Судаба не интересовалась официальными церемониями. Для девушки из семьи простого дехгана это было не характерно. А для молодой женщины, которая уже почти два года была замужем за командующим всеми римскими силами в Месопотамии и посетила больше официальных приемов, чем могла сосчитать, это было вполне нормально.
А что ее действительно заинтересовало — в подробностях — так это больница.
— Жду не дождусь встречи с этой женщиной, — объявила она.
Антонина улыбнулась Агафию:
— Ладно, перестань сверлить взглядом жаркое. Хотя оно действительно пересушено.
— Повторяю, это ты во всем виновата.
* * *
Очень странно, но от присутствия здоровенного римского воина хозяин конюшен испытывал облегчение. В других обстоятельствах этот человек — по имени Анастасий — сильно испугал бы его. Владелец конюшен был бенгальцем. Несмотря на все годы, прожитые в Каушамби, он так и не привык к огромным западным варварам. Йетайцы были ужасны. Но ни один прежде виденный йетаец не был таким рослым и могучим на вид, как этот римлянин.
Анастасий, конечно, тоже устрашал. Но поскольку он был далеко не таким ужасающим, как его товарищ, то хозяин конюшни находил его присутствие в чем-то успокоительным. Хозяин надеялся, что великан сможет удержать своего спутника — которого звали Валентиниан, еще одно диковинное западное имя — в том весьма вероятном случае, если Валентиниан проявит свою натуру зверя-хищника, которой так явно обладает.

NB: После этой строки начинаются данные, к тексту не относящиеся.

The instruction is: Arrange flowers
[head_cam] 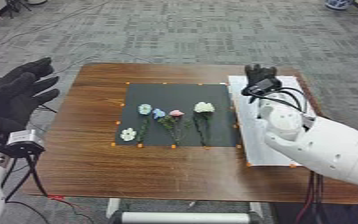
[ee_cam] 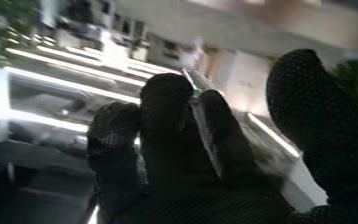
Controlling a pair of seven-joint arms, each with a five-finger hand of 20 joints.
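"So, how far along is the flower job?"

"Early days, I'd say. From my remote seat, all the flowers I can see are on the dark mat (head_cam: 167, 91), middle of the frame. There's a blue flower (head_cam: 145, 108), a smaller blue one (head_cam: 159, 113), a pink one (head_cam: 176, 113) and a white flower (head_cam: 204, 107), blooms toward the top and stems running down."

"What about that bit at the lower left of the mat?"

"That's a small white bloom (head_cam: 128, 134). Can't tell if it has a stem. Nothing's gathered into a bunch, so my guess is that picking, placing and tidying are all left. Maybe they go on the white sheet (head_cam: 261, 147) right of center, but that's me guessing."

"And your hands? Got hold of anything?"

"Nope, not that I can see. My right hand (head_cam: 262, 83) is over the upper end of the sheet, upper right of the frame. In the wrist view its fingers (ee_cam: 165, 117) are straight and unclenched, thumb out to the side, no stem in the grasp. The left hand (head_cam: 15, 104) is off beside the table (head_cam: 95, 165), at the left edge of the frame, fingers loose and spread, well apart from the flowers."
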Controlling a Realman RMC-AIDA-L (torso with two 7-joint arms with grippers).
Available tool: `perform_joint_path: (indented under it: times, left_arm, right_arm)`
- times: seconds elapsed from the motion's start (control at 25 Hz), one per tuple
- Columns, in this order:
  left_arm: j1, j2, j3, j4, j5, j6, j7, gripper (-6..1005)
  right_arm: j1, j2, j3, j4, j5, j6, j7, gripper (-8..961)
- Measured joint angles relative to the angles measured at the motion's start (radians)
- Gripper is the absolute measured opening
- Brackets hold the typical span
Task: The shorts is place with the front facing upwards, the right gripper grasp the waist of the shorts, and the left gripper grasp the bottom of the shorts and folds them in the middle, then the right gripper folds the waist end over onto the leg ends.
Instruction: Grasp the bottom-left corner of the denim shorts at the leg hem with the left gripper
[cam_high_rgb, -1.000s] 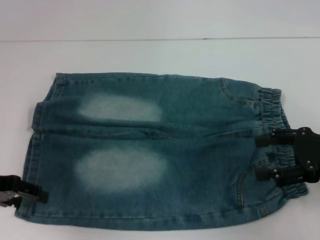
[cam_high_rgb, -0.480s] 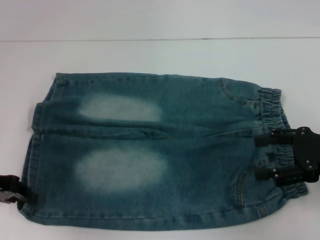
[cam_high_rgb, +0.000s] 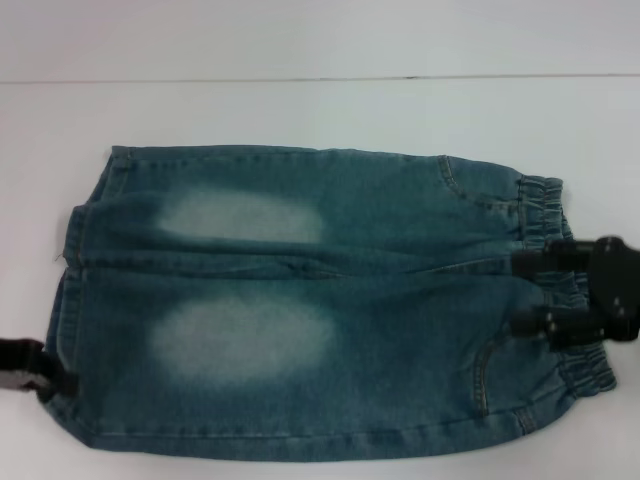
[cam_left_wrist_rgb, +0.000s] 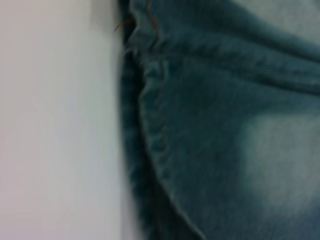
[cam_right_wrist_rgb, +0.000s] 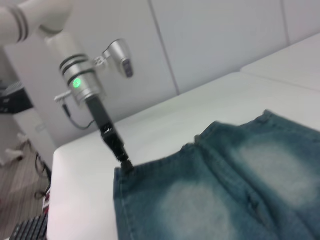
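Flat white tabletop (cam_high_rgb: 300, 110): served as the work surface, with a thin dark seam line (cam_high_rgb: 300, 78) crossing its far part. Pale panelled wall (cam_right_wrist_rgb: 210, 40): stood behind the tabletop. Striped grey-brown floor (cam_right_wrist_rgb: 27, 195): lay below the tabletop's edge, with a dark keyboard-like item (cam_right_wrist_rgb: 27, 231) near that edge.

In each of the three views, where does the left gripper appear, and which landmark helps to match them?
Head view: the left gripper is at the left edge, at the near leg hem of the shorts.
Left wrist view: not in it; only the hem and the table.
Right wrist view: it touches the hem corner, below its silver cuff.
Shared landmark: the pale faded patch.
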Motion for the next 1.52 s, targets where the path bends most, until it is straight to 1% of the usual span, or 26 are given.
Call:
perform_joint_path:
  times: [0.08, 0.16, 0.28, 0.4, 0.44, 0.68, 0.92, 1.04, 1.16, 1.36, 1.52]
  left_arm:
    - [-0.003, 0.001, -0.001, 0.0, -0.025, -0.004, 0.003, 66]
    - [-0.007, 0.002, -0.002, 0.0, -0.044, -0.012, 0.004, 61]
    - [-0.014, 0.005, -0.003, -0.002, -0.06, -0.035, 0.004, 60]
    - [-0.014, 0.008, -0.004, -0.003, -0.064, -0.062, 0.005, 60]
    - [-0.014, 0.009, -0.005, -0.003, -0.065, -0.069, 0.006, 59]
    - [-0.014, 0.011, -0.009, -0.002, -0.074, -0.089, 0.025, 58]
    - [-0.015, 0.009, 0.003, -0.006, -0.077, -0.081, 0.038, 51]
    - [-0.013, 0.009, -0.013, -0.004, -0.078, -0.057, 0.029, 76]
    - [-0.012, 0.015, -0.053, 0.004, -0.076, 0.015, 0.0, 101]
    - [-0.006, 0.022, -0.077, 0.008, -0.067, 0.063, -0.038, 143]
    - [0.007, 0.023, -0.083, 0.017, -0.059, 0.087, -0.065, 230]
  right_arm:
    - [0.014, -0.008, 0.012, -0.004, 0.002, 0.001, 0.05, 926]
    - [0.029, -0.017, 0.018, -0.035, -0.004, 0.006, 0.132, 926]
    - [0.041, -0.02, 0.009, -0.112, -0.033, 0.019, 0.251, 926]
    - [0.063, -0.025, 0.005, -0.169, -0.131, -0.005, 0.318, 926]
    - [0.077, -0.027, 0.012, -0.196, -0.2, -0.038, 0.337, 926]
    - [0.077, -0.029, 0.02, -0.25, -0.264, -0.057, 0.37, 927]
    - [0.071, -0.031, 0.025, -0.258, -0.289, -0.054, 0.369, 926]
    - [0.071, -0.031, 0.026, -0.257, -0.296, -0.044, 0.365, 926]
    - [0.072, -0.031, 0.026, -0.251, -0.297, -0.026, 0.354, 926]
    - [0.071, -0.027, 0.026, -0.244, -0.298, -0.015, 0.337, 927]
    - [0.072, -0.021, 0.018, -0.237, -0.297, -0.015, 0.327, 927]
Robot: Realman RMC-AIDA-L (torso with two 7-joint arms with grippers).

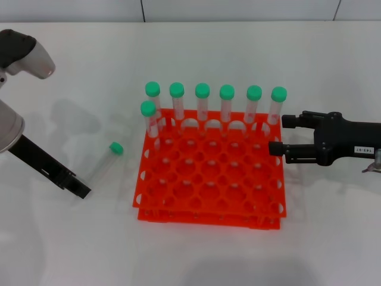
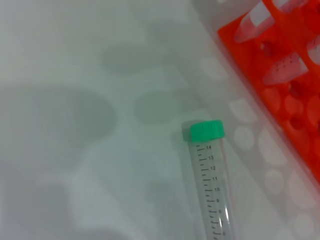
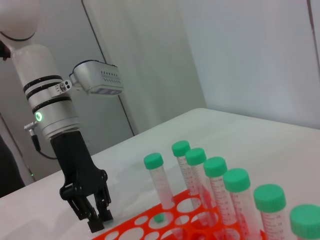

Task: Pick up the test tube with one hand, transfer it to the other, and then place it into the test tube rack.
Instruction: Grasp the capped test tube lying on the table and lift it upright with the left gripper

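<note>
A slim clear test tube (image 1: 106, 161) with a green cap is lying on its side on the white table (image 1: 71, 250), just to the left of the orange-red test tube rack (image 1: 211, 179), apart from it. Seven other green-capped tubes (image 1: 228, 107) are standing upright along the rack's far side. The left gripper (image 1: 79, 189) is sitting low beside the tube's bottom end, without touching it, its fingers close together with only a narrow gap (best seen from the right wrist camera). The right gripper (image 1: 278, 136) is waiting at the rack's right edge, level with the rack top, its two fingers spread apart and holding nothing.

Risks, as a judgement: the tube is round and smooth, so a finger nudging it could send it rolling toward the rack or away. The left fingers would likely need opening first; pressing down as they are could pinch the tube sideways and flick it off.
</note>
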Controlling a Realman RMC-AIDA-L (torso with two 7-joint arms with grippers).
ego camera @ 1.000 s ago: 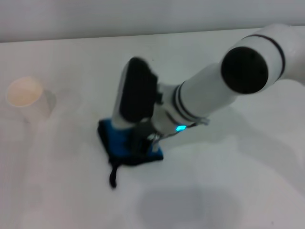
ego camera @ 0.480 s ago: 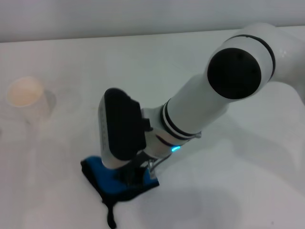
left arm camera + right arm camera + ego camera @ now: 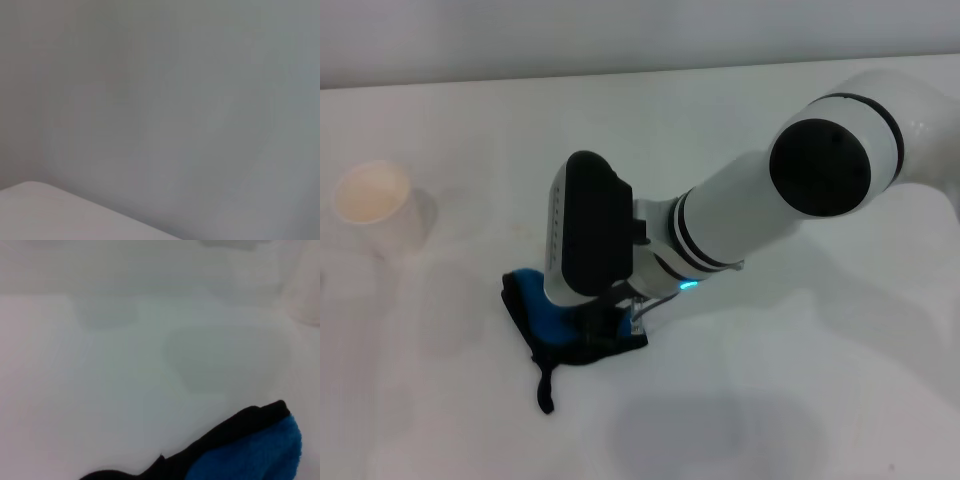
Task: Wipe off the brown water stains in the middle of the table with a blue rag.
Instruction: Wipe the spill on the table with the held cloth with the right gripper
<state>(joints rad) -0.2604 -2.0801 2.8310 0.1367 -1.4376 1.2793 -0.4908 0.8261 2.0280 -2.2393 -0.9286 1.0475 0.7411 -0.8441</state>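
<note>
The right tool (image 3: 605, 325) presses the blue rag (image 3: 545, 315) flat on the white counter (image 3: 800, 400), apparently pinching it; no brown stain is plainly visible. The loose black loop (image 3: 546, 385) could snag, or the rag could bunch under pressure

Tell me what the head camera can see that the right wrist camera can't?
Only the head view shows the right arm reaching over the table, its right gripper down on the blue rag, the rag's black loop tail, and a white cup off to the robot's left. Only the right wrist view shows the rag's black trim edge up close. Both views show the blue rag lying on the white table.
</note>
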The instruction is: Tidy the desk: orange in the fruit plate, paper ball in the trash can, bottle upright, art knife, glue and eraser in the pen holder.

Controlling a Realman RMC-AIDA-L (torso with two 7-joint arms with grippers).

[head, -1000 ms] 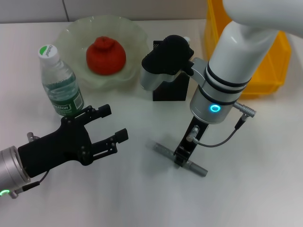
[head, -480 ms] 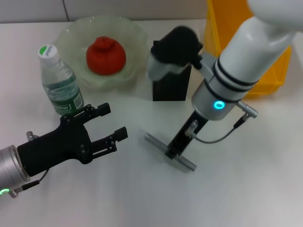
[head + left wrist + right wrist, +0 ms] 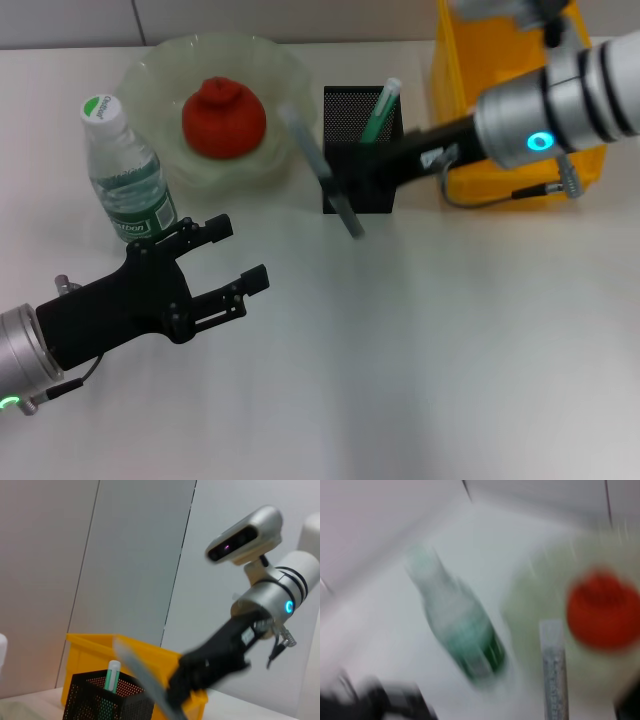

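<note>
My right gripper (image 3: pixel 345 185) is shut on the art knife (image 3: pixel 322 168), a grey stick held tilted in the air in front of the pen holder (image 3: pixel 350 200). A green glue stick (image 3: pixel 380 110) stands inside that black mesh box. In the right wrist view the art knife (image 3: pixel 554 672) appears blurred before the orange (image 3: pixel 602 609). The orange (image 3: pixel 223 117) lies in the fruit plate (image 3: pixel 160 70). The bottle (image 3: pixel 125 175) stands upright at the left. My left gripper (image 3: pixel 240 254) hovers open and empty near the bottle. The paper ball and eraser are out of view.
The yellow trash can (image 3: pixel 470 60) stands at the back right, behind my right arm (image 3: pixel 550 110). In the left wrist view the right arm (image 3: pixel 270 595), pen holder (image 3: pixel 95 700) and trash can (image 3: pixel 90 645) show against a grey wall.
My right gripper has lifted the art knife off the table and swung it up and back to the pen holder's front. The left arm has not moved.
</note>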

— Перестань запугивать беднягу, Валентиниан, — прогудел великан.
— Я его не запугиваю. Я просто обращаю его внимание на то, как все складывается.
Владелец конюшен боялся глядеть на них обоих. Скорчившись на полу в одном из стойл и глядя в землю, он причитал:
— Почему, почему я на это согласился?
— Почему? — Человек по имени Валентиниан наклонился и небрежно сплюнул на землю. Он стоял не присаживаясь, опираясь на стенку стойла. — По четырем причинам. Во-первых, ты был достаточно глуп, чтобы привлечь внимание кое-кого высокопоставленного — по крайней мере, теперь — когда он побывал здесь несколько лет назад, и впечатлить его своими умениями и безупречным обслуживанием. Долбанутый кретин. Сколько тебе — под пятьдесят? И ты до сих пор не понял, что ни одно доброе дело не остается безнаказанным?